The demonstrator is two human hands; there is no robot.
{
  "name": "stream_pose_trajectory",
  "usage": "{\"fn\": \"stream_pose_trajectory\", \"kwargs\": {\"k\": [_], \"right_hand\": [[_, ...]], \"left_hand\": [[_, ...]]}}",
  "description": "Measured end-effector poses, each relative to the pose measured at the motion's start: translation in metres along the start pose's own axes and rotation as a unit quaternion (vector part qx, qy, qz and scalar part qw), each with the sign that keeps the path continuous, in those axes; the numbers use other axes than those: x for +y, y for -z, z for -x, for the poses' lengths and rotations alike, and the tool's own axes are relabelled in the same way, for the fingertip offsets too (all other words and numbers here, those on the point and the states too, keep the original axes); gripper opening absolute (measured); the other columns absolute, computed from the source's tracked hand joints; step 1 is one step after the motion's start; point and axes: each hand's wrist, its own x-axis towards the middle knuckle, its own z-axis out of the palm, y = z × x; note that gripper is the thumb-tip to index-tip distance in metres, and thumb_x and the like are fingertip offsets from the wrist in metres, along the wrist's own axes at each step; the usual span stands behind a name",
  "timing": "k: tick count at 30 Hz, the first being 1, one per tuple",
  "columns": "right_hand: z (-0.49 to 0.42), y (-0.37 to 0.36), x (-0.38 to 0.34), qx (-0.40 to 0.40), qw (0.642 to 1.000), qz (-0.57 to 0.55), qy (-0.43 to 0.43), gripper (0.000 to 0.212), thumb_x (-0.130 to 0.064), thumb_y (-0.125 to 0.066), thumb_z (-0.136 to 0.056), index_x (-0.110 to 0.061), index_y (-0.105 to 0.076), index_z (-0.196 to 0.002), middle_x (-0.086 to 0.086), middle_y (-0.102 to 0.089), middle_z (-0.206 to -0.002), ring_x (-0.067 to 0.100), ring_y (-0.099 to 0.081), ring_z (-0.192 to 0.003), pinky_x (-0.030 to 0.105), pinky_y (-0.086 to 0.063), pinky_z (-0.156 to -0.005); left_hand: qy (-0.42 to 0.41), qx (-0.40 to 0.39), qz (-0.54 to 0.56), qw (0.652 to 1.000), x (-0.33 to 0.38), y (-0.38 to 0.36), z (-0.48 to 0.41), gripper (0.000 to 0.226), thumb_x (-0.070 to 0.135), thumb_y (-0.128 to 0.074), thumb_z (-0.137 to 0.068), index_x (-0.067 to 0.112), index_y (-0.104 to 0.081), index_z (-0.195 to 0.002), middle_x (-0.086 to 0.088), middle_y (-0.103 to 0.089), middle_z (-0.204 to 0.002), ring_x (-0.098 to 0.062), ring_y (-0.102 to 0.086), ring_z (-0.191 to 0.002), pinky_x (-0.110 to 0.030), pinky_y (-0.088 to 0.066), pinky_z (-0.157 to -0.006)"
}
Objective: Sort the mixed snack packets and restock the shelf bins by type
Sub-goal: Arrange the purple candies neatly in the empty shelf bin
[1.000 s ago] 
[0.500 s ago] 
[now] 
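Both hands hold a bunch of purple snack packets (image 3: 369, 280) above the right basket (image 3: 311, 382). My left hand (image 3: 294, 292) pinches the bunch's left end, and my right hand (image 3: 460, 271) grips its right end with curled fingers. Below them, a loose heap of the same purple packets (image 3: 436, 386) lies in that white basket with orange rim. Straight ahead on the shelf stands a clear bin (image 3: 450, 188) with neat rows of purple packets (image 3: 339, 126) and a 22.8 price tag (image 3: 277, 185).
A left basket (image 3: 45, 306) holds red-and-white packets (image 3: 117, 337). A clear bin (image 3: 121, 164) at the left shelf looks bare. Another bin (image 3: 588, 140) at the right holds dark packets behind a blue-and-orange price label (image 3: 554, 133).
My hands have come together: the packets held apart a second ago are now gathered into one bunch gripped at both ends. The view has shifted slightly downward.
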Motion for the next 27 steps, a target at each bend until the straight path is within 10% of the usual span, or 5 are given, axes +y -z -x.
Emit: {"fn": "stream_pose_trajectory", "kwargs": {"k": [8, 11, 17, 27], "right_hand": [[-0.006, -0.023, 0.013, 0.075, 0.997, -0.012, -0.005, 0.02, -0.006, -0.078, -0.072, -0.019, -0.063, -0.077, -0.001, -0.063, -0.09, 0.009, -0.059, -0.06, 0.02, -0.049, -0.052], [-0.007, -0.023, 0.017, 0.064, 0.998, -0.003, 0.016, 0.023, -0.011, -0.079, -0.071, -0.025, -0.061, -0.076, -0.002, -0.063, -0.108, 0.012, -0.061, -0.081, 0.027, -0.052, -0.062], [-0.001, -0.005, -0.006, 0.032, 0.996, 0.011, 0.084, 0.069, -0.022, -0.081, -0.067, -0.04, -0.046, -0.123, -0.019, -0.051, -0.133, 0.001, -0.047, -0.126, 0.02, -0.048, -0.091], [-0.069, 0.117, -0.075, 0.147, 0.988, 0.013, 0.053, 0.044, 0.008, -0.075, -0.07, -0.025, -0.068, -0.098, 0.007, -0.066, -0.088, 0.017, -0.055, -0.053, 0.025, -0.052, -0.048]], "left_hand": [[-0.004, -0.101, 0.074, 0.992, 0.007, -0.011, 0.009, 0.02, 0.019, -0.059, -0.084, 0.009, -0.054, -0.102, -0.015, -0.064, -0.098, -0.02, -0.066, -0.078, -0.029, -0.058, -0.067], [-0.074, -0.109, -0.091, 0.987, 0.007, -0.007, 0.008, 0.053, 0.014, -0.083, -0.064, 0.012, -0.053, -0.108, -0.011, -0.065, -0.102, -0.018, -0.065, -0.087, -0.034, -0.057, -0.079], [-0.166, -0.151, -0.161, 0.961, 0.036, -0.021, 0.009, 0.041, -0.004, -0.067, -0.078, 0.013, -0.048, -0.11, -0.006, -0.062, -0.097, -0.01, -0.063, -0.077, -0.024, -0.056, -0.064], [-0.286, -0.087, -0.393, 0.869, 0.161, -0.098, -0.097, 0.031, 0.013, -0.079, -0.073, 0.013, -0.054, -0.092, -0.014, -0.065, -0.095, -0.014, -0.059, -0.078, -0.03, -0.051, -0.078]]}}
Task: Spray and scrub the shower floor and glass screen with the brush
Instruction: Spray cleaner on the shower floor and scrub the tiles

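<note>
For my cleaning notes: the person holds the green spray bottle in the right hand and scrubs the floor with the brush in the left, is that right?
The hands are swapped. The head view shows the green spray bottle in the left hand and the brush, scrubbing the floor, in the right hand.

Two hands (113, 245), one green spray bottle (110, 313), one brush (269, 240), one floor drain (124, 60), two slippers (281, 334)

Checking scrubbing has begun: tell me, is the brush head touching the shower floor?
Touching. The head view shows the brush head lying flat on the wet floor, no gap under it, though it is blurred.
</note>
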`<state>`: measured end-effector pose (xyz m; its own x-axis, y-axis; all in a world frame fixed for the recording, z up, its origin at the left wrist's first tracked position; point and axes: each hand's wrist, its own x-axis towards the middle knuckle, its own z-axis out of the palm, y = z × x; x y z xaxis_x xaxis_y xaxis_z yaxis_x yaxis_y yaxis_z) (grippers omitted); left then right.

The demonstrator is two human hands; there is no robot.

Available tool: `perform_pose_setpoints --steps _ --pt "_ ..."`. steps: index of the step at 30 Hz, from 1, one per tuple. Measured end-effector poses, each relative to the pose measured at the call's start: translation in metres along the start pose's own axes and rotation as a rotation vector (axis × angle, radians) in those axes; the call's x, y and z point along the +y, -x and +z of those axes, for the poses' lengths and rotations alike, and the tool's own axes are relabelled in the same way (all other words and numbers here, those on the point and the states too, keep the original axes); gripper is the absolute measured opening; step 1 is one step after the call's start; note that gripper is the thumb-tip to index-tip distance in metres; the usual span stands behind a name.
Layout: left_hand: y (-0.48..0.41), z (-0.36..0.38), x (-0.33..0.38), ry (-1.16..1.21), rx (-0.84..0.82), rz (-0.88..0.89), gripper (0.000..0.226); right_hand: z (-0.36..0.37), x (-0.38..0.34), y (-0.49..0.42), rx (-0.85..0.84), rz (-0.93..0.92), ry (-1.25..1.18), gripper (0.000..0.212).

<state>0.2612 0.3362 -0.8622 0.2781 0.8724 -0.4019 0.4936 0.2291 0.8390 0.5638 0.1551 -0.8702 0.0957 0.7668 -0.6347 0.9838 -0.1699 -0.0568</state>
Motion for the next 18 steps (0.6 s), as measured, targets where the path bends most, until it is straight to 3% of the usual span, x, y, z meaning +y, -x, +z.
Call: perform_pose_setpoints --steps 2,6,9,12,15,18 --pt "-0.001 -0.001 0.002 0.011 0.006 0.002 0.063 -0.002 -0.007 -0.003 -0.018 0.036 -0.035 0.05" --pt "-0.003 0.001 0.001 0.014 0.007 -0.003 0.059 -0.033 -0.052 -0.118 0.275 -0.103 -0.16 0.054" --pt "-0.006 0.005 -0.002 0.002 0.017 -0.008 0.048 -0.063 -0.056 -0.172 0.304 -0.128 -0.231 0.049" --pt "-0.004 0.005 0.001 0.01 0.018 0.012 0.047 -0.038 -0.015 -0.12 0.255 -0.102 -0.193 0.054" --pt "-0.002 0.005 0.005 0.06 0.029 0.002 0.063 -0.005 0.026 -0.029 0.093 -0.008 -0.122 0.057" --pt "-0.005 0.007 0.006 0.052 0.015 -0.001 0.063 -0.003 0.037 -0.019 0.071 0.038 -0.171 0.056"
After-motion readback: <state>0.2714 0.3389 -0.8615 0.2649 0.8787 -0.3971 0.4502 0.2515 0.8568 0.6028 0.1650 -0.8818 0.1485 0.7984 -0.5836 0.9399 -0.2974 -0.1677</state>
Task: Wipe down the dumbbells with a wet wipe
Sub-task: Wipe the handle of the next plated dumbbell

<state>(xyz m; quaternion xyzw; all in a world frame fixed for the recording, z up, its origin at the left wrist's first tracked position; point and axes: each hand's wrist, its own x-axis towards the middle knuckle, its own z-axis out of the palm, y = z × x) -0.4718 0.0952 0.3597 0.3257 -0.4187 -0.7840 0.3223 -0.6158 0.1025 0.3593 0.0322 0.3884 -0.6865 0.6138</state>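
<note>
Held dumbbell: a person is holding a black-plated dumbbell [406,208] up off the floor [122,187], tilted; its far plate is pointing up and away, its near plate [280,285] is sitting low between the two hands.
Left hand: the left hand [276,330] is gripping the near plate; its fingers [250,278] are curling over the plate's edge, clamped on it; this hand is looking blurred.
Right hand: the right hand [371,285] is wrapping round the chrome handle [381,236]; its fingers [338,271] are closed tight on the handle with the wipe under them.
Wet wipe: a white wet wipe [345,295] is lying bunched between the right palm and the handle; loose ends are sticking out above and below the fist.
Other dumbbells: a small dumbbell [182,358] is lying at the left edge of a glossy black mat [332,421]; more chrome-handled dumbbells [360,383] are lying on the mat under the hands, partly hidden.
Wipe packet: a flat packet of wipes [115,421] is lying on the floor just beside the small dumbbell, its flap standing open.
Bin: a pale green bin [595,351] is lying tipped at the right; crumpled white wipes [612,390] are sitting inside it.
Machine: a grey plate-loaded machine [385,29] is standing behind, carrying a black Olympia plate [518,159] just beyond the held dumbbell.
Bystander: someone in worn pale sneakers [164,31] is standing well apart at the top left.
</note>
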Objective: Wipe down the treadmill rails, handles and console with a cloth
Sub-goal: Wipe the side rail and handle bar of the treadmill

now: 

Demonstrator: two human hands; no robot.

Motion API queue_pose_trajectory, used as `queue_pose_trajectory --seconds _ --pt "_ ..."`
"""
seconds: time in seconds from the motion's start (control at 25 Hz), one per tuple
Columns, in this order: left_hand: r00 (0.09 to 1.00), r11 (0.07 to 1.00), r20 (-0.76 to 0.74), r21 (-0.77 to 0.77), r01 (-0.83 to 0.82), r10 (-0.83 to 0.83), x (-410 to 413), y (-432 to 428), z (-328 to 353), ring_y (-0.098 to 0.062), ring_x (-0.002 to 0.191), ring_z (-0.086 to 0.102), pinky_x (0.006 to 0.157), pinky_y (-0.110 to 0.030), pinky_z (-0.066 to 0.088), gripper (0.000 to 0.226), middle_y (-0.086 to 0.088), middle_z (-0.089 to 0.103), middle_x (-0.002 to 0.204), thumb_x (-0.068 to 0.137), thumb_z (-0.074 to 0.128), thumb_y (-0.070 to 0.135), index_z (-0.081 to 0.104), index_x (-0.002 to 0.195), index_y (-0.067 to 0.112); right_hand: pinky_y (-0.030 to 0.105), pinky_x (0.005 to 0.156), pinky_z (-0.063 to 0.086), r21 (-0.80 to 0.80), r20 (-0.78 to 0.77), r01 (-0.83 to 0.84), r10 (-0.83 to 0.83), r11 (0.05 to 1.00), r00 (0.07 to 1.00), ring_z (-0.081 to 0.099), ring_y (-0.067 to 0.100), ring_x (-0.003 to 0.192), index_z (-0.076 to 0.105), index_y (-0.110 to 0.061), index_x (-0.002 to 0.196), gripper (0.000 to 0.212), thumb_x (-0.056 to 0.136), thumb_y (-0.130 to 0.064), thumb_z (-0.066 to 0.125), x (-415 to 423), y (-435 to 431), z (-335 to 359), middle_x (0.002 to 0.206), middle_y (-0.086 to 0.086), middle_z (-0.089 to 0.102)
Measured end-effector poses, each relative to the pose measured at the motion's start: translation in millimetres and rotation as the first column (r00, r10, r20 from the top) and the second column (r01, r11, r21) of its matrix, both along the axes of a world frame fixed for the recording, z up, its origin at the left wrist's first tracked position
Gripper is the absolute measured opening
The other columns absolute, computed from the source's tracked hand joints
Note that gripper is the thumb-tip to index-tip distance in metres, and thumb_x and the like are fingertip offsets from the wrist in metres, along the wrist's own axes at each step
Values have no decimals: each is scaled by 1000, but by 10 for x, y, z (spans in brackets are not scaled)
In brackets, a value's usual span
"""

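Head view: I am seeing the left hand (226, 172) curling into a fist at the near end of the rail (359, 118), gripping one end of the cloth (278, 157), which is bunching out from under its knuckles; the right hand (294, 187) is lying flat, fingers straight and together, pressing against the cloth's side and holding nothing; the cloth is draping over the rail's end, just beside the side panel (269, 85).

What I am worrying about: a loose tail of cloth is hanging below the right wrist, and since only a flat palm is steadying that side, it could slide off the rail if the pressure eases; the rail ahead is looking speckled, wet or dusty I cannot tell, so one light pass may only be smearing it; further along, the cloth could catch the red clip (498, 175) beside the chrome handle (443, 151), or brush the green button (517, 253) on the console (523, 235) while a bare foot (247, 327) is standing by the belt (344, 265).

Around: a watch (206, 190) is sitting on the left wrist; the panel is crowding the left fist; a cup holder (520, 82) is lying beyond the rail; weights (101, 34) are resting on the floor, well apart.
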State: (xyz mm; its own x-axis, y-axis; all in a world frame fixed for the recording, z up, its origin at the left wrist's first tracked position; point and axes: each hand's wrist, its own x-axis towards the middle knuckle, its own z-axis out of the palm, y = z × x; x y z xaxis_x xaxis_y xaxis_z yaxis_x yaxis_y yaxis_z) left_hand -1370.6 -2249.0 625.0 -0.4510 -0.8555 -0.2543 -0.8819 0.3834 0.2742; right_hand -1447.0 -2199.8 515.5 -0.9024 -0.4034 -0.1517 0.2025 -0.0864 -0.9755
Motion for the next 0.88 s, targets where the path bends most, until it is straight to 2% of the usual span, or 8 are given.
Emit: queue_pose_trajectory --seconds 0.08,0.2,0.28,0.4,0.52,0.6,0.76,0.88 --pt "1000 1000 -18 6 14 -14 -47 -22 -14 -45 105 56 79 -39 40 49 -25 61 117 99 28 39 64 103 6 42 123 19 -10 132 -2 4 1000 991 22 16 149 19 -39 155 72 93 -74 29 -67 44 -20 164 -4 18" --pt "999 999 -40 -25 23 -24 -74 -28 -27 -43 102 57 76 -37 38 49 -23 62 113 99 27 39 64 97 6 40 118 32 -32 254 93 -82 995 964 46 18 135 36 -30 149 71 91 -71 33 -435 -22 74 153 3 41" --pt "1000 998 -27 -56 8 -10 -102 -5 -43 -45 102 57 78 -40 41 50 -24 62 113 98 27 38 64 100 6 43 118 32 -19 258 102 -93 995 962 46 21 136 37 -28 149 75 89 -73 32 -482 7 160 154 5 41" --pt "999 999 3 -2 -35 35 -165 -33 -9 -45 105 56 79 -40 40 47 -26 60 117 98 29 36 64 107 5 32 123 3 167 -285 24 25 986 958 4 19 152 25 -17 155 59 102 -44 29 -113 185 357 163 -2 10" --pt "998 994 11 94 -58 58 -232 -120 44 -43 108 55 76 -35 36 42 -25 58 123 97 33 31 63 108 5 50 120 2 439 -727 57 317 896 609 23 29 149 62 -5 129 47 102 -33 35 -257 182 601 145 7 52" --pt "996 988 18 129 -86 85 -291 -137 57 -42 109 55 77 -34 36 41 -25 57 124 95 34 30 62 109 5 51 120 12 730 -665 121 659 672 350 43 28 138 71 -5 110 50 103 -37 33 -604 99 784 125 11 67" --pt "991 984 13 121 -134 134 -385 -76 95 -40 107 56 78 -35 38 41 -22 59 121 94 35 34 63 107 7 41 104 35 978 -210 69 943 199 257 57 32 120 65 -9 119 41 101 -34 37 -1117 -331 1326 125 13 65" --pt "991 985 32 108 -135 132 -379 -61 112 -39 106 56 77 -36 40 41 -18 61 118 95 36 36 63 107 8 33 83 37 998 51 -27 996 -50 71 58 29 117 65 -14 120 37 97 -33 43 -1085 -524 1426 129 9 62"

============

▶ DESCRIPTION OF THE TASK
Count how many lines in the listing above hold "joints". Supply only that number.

▶ RESULT FOR THIS EXERCISE
2